This sounds good on the surface, but apparently the deal comes with significant strings, including conditionals that may be more lucrative for the finance ministers of the west than the debt they've written off, as Sanjay Suri and George Monbiot point out.

And while the G8 nations pat themselves on the back, the biggest problem for Africa stares us in the face, says Naomi Klein: it is the neoliberal creed that mandates that the riches of the continent remain, overwhelmingly, out of the control of Africans.

In other words, the scale of this debt relief is a step in the right direction, but we're still a far way off from what needs to be done.

Iraq bleak

Jim Lobe notes that news from Iraq is incessantly dim, even as seen through the Pentagon's own filtering service.

Where's Arthur Chrenkoff when you need him? Ah, there he is. Thank heavens.

The movement cultivates its young

Ah, the next generation. The NY Times looks at the young, plucky conservatives who are paid interns at the Heritage Foundation this summer.

Just think, maybe they'll get the chance to lord over a multi-billion dollar budget when the US invades Iran, like their earlier allies did in Iraq.

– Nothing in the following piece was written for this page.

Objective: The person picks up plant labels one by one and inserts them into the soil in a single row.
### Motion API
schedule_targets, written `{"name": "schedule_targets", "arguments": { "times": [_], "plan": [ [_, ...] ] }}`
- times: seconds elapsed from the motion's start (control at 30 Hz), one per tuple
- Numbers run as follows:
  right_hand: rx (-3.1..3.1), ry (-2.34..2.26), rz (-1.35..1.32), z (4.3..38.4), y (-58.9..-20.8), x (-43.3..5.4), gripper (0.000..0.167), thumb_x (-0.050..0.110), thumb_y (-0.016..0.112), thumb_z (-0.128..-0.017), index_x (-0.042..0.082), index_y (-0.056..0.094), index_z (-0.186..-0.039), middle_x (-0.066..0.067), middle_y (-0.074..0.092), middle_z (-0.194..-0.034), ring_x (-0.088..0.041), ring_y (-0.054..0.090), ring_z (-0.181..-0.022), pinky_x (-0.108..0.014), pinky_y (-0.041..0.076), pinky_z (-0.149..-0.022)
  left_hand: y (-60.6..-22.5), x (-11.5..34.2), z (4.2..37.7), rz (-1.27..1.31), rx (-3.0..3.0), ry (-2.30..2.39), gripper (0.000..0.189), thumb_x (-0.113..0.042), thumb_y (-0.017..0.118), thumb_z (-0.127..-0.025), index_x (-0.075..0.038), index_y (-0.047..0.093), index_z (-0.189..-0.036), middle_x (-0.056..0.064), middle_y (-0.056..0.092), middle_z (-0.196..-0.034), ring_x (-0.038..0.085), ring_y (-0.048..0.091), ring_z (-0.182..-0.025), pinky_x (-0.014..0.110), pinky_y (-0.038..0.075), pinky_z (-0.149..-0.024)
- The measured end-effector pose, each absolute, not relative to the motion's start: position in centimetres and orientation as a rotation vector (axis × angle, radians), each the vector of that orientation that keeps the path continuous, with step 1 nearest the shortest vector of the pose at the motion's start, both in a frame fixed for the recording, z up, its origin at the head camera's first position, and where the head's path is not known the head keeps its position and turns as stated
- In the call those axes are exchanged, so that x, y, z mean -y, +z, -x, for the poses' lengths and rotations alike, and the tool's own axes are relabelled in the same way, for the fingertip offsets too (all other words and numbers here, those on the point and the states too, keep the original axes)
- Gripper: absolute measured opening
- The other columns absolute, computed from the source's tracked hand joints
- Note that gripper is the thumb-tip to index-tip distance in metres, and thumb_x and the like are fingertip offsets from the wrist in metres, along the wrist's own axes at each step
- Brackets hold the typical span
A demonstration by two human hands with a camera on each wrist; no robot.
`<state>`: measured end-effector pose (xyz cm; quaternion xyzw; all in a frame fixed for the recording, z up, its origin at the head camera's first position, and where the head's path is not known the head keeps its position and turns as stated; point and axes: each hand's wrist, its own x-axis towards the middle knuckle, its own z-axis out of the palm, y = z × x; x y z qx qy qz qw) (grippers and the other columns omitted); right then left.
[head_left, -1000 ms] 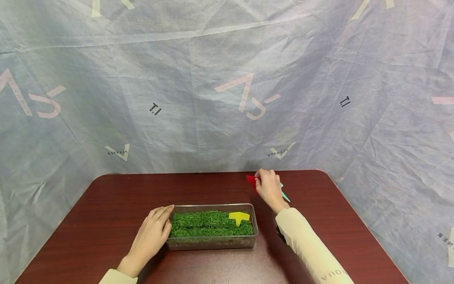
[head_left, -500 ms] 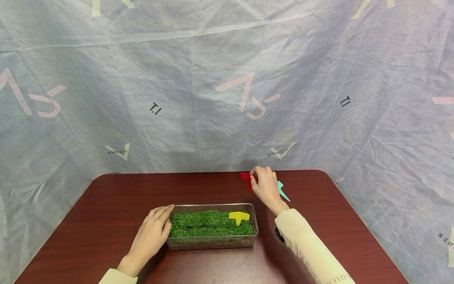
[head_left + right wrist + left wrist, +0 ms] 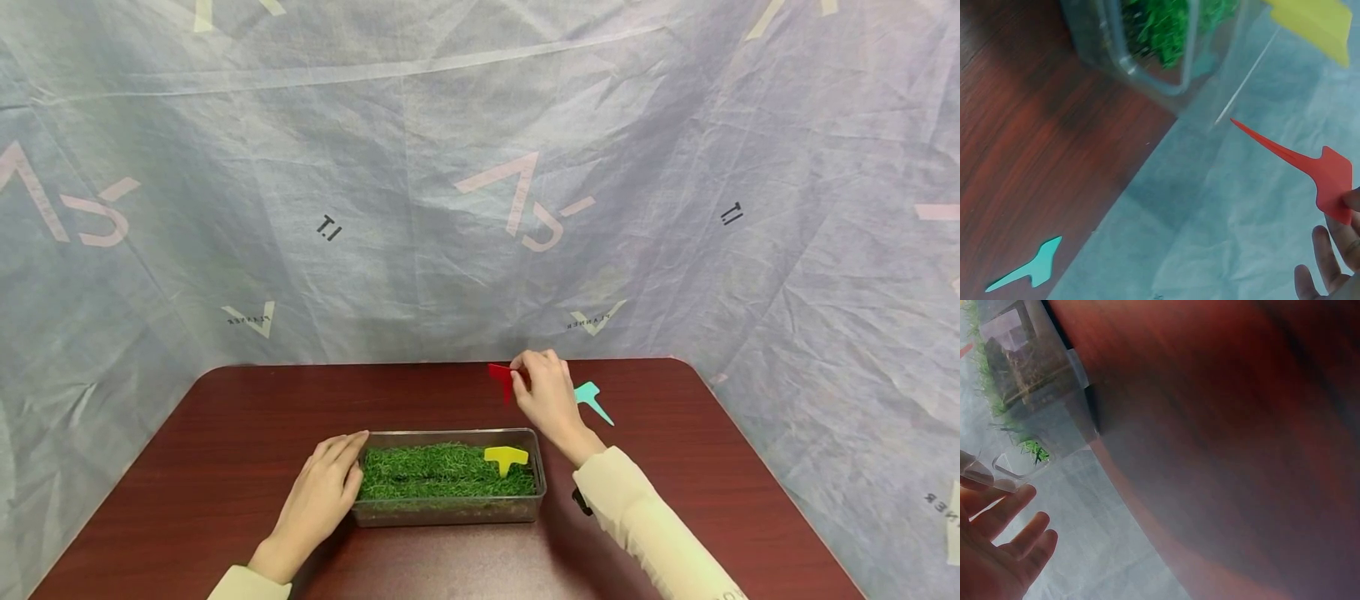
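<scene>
My right hand (image 3: 547, 396) pinches a red T-shaped plant label (image 3: 502, 381) by one end of its head, behind the tray's right part. In the right wrist view the pointed stem of the red label (image 3: 1332, 181) is bare. The left hand (image 3: 318, 492) rests with relaxed fingers against the left end of a clear plastic tray (image 3: 450, 513). Green grass (image 3: 435, 467) fills the tray in two strips. A yellow plant label (image 3: 506, 457) stands upright in the grass at the right end. In the left wrist view, fingertips (image 3: 1025, 494) touch the tray's rim.
A turquoise plant label (image 3: 592, 400) lies on the dark red wooden table (image 3: 255, 417), right of my right hand. Grey fabric (image 3: 420, 250) with printed letters hangs behind the table and along both sides.
My right hand has moved left with the red plant label, away from the turquoise one, which now shows fully. The left hand and tray have stayed put.
</scene>
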<state>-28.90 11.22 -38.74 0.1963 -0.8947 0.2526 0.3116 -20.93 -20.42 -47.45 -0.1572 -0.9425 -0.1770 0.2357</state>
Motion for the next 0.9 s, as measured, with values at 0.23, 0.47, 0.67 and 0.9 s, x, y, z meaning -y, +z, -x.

Talk about resume building!

Killin' insurgents (or not)

While several US military leaders admit that the Iraqi insurgency won't be defeated with force, Mark Benjamin nevertheless observes that the body count seems to be back in fashion.

Along these lines, the US military recently announced it attacked and killed about 40 insurgents last week in the western portion of the Anbar province in Iraq. Problem is, the residents of the area dispute the claim.

Notice a pattern yet? This happens almost everytime the US announces a significant "kill."

Bad polls for Bush

Bush's job approval ratings have dipped down to a new low, and a different poll indicates that nearly 60% of Americans think a withdrawal from Iraq should begin.

Zimbabwe driving out the "rubbish"

The NY Times describes "Operation Murambatsvina" in Zimbabwe, which is not getting nearly enough attention in the west:

HARARE, Zimbabwe, June 10 - The government abruptly began demolishing shanties and roadside markets here three weeks ago, evicting thousands of people and bulldozing homes or burning them to the ground, in what officials call a cleanup of illegal slums and black-market vendors.

But as the campaign, directed at as many as 1.5 million members of Zimbabwe's vast underclass, spreads beyond Harare, it is quickly evolving into a sweeping recasting of society, a forced uprooting of the very poorest city dwellers, who have become President Robert G. Mugabe's most hardened opponents.

By scattering them to rural areas, Mr. Mugabe, re-elected to another five-year term in 2002, seems intent on dispersing the biggest threat to his 25-year autocratic rule as poverty and unemployment approach record levels and mass hunger and the potential for unrest loom.

The United Nations estimates that the campaign, Operation Murambatsvina, using a Shona word meaning "drive out the rubbish," has so far left 200,000 people homeless and 30,000 vendors jobless. Human rights and civic leaders say the numbers could be several times that, a view that seemed plausible during a four-day visit to Harare and Bulawayo, the nation's second-largest city, and points between.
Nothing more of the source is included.